[ppml] /48 vs /32 micro allocations

Owen DeLong owen at delong.com
Tue Mar 15 14:33:24 EST 2005



--On Tuesday, March 15, 2005 12:15 PM -0500 Kevin Loch <kloch at hotnic.net> 
wrote:

> bmanning at vacation.karoshi.com wrote:
>> 		) there will be enough IPv6 space to last for the next
>> 		  30 years
>
> Increasing the minimum allocation size for a few hundred micro
> allocations to 1 / 4billionth of the total address space is not
> wasteful. If you are concerned with relative waste you might want
> to look at the HD ratio of 0.8 (!) that is resulting in /19 allocations
> (that's 8192 /32's right there).
>
Do you have any evidence to support that the number of microallocations
would remain so small?  I tend to expect that it would not.
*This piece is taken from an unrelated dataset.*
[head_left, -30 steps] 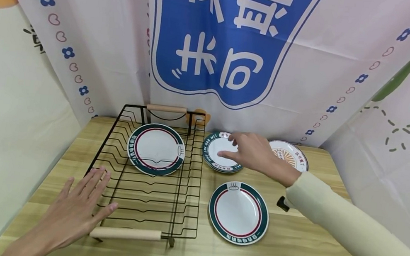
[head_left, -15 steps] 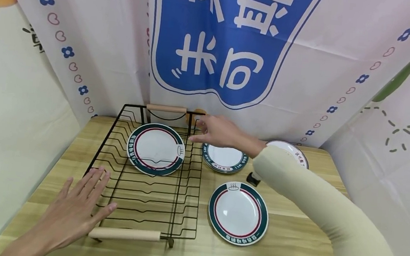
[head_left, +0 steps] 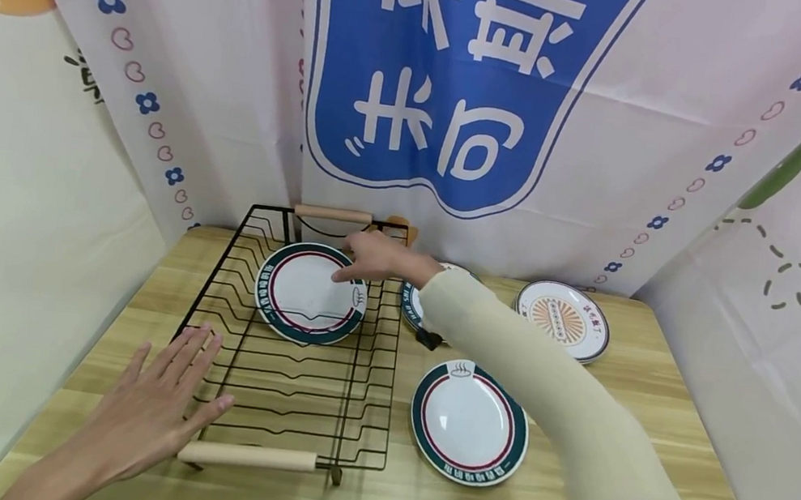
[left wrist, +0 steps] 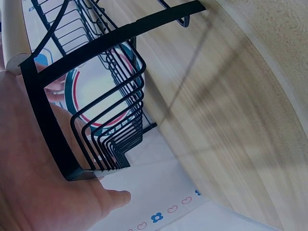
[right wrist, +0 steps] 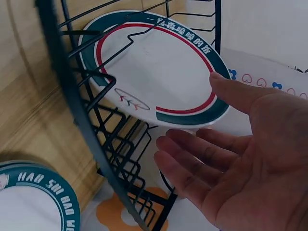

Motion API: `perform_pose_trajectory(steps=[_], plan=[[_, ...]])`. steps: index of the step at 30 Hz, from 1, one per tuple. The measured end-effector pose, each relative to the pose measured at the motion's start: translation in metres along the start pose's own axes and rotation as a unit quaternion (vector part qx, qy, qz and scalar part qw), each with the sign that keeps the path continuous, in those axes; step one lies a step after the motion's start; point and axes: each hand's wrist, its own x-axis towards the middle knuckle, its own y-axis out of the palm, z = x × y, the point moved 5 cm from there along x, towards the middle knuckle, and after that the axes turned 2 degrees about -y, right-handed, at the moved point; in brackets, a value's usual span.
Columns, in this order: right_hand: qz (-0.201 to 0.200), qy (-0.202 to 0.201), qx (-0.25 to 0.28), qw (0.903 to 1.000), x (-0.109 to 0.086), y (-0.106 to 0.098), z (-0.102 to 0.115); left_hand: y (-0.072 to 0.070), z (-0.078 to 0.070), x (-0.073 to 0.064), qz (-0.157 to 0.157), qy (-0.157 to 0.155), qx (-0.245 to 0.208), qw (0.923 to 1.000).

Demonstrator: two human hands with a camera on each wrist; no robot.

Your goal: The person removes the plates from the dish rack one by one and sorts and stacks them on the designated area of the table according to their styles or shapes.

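Note:
A white plate with a green rim and red ring [head_left: 303, 297] stands tilted in the black wire dish rack [left wrist: 120, 33], near its far end. My right hand [head_left: 378, 256] is at this plate's right edge. In the right wrist view the thumb [right wrist: 236, 94] overlaps the rim, while the fingers [right wrist: 192, 156] are loosely bent beyond the plate's edge, not closed round it. My left hand [head_left: 149, 411] lies with straight, spread fingers along the rack's near left side, beside the wooden handle [head_left: 247, 455].
Another green-rimmed plate [head_left: 470, 424] lies on the wooden table right of the rack. Behind it, partly hidden by my right sleeve, are stacked green-rimmed plates [head_left: 411, 306]. White plates with an orange sunburst [head_left: 562, 320] lie at the back right. A printed curtain [head_left: 577, 244] hangs behind.
My right hand has moved left, from above the green-rimmed stack across the rack's edge to the plate in the rack. My left hand has stayed in place.

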Motion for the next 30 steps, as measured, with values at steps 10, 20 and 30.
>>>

>> 		) no one would -ever- dare treat IPv6 space as anything
>> 		  useful in less than /32 chunks
>
> This isn't about /33-/47 it's about /48 (see below).
>
In that case, why aren't you asking to shift /48s to /47s instead of
/32s?  What's the point of addressing /48s without addressing /33-/47
if you're going to move /48s all the way to /32?  That seems very
illogical to me.


>> 		) no harm will insue if folks advertise routes to space
>> 	    	  that has no endsystem attached.
>
> Others have addressed authentication but I think maintaining the MRU
> above /48 would help. The larger prefix an abuser has to announce the
> more likely it is to be noticed.  The presence of end systems doesn't
> help at all in IPv6 (host density is impossibly low) though I can see
> problems if the micro allocation is larger than the effective MRU
> (abuser announces more specifics). There's nothing to stop you from
> announcing the more specifics yourself, at least then the larger RIR
> allocation won't encourage looser filters.  If /32 micro allocations are
> so harmful, then why is that the policy of the other RIR's?  K, I and M
> root all have /32's allocated.
>
If you advertise the more specifics yourself, then, you have guaranteed
the problem you were claiming this was an attempt to avoid.  You can't
have your cake and eat it too.  Agreed that IPv6 is hopelessly broken
when it comes to allocation density.  However, making it 65,536 times
less dense will not improve the situation.

>> 		) we understand all there is to know about how applications
>> 		  and services will develop over the next two decades to
>> 		  presume a steady, consistant "burn-rate" of space.
>
> Right now we are talking about a few hundred micro allocations.  When
> (not if) we start talking about end site allocations we could consider
> smaller sizes than /32 but even then not /48 unless the intent is that
> all /48's (directly assigned or not) be globally routable.
>
There is already an end-site policy proposal in ARIN.  Thus, we _ARE_
already talking about end-site allocations.  Next.

>> 		) no fundamental technological changes will occur on our
>> 		  watch and if it does, it can be solved by new talent.
>> 		) that the IETF leaves routing development alone.
>
> Allocation policy is not set in stone.  RIR's can and do change policy
> as conditions change.  What is the right thing to do right now?
>
Ignore IPv6 as it isn't quite ready for the general public yet.  A number
of problems IPv6 needs to solve to be really worth migration are not yet
solved:

	Address portability or completely easy renumbering
		+	Including ACLs
			*	ACLs within the organization
			*	Related ACLs outside the organization which
				may or may not be known to the organization
		+	Including statically configured end hosts
		etc.

	How to handle a routing table of the size likely when IPv6 does
	become popular and NAT is no longer an issue.

	Mobile IP

	Route Authentication/Authorization

	Prefix Authentication/Authorization

To name but a few.


>>
>> 	If this is the basis of your argument, then i'll agree that its
>> 	a good proposal, if all my points are accepted and ISPs agree to
>> 	never announce anything smaller than what there RIR gives them.
>
> Of course they will.  I'm not suggesting we could maintain an MRU of
> /32.  With the quantumn nature of current address quidelines, there is
> all the difference in the world between an MRU of /48 and /47.
>
ISPs rarely agree on anything, and, the MRU is no exception.  ISPs do
one of two things:

	1.	What their main techie thinks is the right thing because
		he has the ability to set the policy on the routers and
		management/sales haven't noticed yet.

	or
	2.	What management/sales have dictated will be the policy on
		the routers because they see revenue behind it.

If there's revenue in advertising somebody's more specific, it will get
advertised.

> Would you agree that:
>
> - There is a benefit to increasing micro allocations above /48 WRT MRU

No.

> - There is some value between /32 and /47 where the benefits outweigh
> the risks?
>
No.

Owen


-- 
If it wasn't crypto-signed, it probably didn't come from me.